== DATA EXCERPT

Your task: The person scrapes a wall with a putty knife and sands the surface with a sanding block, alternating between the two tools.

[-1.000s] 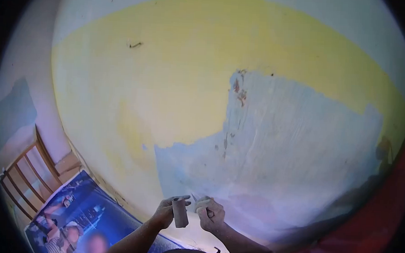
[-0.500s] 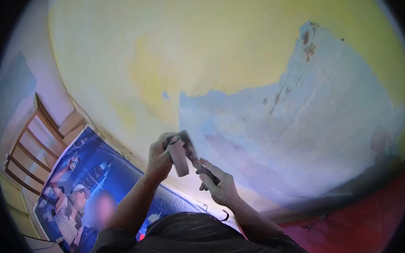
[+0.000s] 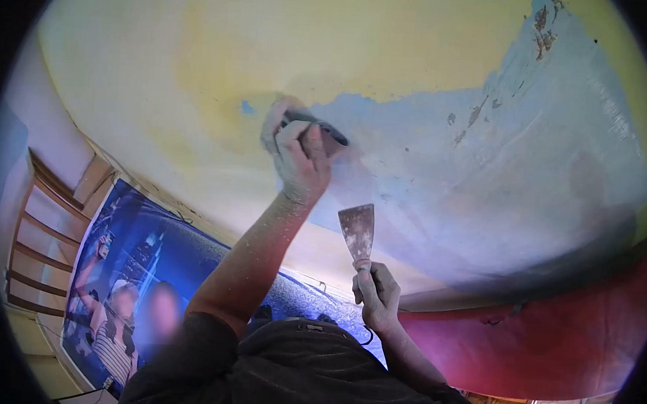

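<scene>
My left hand (image 3: 302, 153) is raised to the wall, its fingers closed round a bent, brownish-grey sheet of sandpaper (image 3: 330, 138) with a dark edge. The sheet lies against the wall (image 3: 414, 155) by the border between yellow paint and a bluish-white bare patch. Lower down, in front of my body, my right hand (image 3: 379, 293) grips a putty knife (image 3: 358, 229) by its handle. Its broad blade points up, spotted with white residue. Pale dust covers both hands and my left forearm.
Rough brown damage (image 3: 543, 34) marks the wall's upper right. A blue printed banner (image 3: 161, 230) with pictured people hangs lower left, beside a wooden slatted frame (image 3: 47, 235). Red sheeting (image 3: 535, 345) spreads at lower right.
My left hand has moved up and right onto the wall with the sandpaper, away from the putty knife. My right hand has moved slightly right and down, turning the blade upward.
</scene>
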`<state>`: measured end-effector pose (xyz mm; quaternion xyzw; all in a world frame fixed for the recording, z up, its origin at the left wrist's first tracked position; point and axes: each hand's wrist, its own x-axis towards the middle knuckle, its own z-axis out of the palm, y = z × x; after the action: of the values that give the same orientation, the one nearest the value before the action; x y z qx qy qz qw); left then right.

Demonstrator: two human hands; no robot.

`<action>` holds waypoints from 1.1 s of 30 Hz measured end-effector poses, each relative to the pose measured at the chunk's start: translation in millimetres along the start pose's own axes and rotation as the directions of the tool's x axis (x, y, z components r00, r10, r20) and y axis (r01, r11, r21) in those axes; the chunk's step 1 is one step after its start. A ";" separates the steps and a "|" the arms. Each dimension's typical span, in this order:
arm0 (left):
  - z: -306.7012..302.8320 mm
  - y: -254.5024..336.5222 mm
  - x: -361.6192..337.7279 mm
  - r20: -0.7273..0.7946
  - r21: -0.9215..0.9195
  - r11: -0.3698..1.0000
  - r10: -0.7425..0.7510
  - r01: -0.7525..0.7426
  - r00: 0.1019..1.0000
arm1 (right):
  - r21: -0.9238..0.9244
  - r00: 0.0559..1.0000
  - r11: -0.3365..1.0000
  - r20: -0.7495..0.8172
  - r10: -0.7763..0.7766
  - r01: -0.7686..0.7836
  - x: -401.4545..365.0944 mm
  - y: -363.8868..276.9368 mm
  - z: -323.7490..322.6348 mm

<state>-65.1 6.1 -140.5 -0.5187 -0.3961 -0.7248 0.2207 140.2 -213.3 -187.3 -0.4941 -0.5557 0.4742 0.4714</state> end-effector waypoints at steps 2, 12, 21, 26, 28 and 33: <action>23.2 27.7 4.6 -0.033 -0.108 0.993 0.041 -0.045 0.999 | -0.036 0.998 0.997 0.015 -0.062 0.062 -7.6 -4.3 -12.7; -2.2 127.4 245.7 0.021 -0.278 0.955 0.115 -0.105 0.993 | -0.150 0.928 0.916 0.044 -0.370 0.373 -12.3 -197.7 1.1; 29.9 163.9 264.1 -0.048 -0.039 0.985 0.164 -0.166 0.985 | -0.173 0.891 0.875 0.038 -0.453 0.453 16.2 -175.1 -58.2; 52.8 180.0 441.9 -0.194 -0.020 0.946 0.313 -0.322 0.930 | -0.263 0.778 0.750 0.003 -0.628 0.607 49.5 -250.7 -38.8; 55.4 182.1 464.3 -0.197 -0.020 0.937 0.338 -0.348 0.920 | -0.269 0.765 0.748 -0.056 -0.642 0.607 61.4 -272.4 -38.4; 47.0 148.3 426.7 -0.139 -0.045 0.949 0.304 -0.313 0.942 | -0.345 0.739 0.735 -0.150 -0.657 0.584 82.6 -311.1 -39.7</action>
<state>-85.1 -4.7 313.1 -0.5328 -0.2703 -0.7266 0.3393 142.3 -147.9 130.3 -0.3966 -0.6820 0.1363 0.5992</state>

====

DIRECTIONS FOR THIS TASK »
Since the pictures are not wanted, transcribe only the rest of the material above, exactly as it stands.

FINISHED EXERCISE »
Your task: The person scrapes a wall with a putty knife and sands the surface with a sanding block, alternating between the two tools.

[-1.000s] 
[-0.500s] 
[+0.000s] 

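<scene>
My left hand (image 3: 302, 153) is raised to the wall, its fingers closed round a bent, brownish-grey sheet of sandpaper (image 3: 330, 138) with a dark edge. The sheet lies against the wall (image 3: 414, 155) by the border between yellow paint and a bluish-white bare patch. Lower down, in front of my body, my right hand (image 3: 379, 293) grips a putty knife (image 3: 358, 229) by its handle. Its broad blade points up, spotted with white residue. Pale dust covers both hands and my left forearm.
Rough brown damage (image 3: 543, 34) marks the wall's upper right. A blue printed banner (image 3: 161, 230) with pictured people hangs lower left, beside a wooden slatted frame (image 3: 47, 235). Red sheeting (image 3: 535, 345) spreads at lower right.
My left hand has moved up and right onto the wall with the sandpaper, away from the putty knife. My right hand has moved slightly right and down, turning the blade upward.
</scene>
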`<state>`: measured end-effector pose (xyz mm; quaternion xyzw; all in a world frame fixed for the recording, z up, its origin at the left wrist's first tracked position; point and axes: each hand's wrist, its own x-axis towards the middle knuckle, its own z-axis out of the palm, y = z × x; after the action: of the values that give the same orientation, the one nearest the value before the action; x y z qx qy qz qw); left then right.

Demonstrator: two human hands; no robot.

`<action>` holds waypoints from 1.1 s of 30 Hz measured end-effector poses, each relative to the pose measured at the chunk's start: translation in millimetres along the start pose's own axes and rotation as the directions of the tool's x axis (x, y, z components r00, r10, r20) and y axis (r01, r11, r21) in those axes; the chunk's step 1 is one step after its start. A ";" separates the steps and a "|" the arms. Each dimension's typical span, in this order:
arm0 (left):
  - z: -306.7012..302.8320 mm
  - y: -254.5024..336.5222 mm
  - x: -361.6192..337.7279 mm
  - r20: -0.7273..0.7946
  - r21: -0.9215..0.9195
  - r11: -0.3698..1.0000
  - r10: -0.7425..0.7510
  - r01: -0.7525..0.7426
  - r00: 0.1019..1.0000
arm1 (right):
  - r21: -0.9238..0.9244
  - r00: 0.0559..1.0000
  - r11: -0.3365..1.0000
  - r20: -0.7495..0.8172
  - r10: -0.7763..0.7766
  - r01: -0.7686..0.7836
  - x: -401.4545..365.0944 mm
  - y: -363.8868..276.9368 mm
  - z: -323.7490..322.6348 mm

<state>-65.1 6.1 -140.5 -0.5187 -0.3961 -0.7248 0.2207 140.2 -213.3 -187.3 -0.4941 -0.5557 0.4742 0.4714</state> end-effector waypoints at steps 2, 12, 21, 26, 28 and 33: <action>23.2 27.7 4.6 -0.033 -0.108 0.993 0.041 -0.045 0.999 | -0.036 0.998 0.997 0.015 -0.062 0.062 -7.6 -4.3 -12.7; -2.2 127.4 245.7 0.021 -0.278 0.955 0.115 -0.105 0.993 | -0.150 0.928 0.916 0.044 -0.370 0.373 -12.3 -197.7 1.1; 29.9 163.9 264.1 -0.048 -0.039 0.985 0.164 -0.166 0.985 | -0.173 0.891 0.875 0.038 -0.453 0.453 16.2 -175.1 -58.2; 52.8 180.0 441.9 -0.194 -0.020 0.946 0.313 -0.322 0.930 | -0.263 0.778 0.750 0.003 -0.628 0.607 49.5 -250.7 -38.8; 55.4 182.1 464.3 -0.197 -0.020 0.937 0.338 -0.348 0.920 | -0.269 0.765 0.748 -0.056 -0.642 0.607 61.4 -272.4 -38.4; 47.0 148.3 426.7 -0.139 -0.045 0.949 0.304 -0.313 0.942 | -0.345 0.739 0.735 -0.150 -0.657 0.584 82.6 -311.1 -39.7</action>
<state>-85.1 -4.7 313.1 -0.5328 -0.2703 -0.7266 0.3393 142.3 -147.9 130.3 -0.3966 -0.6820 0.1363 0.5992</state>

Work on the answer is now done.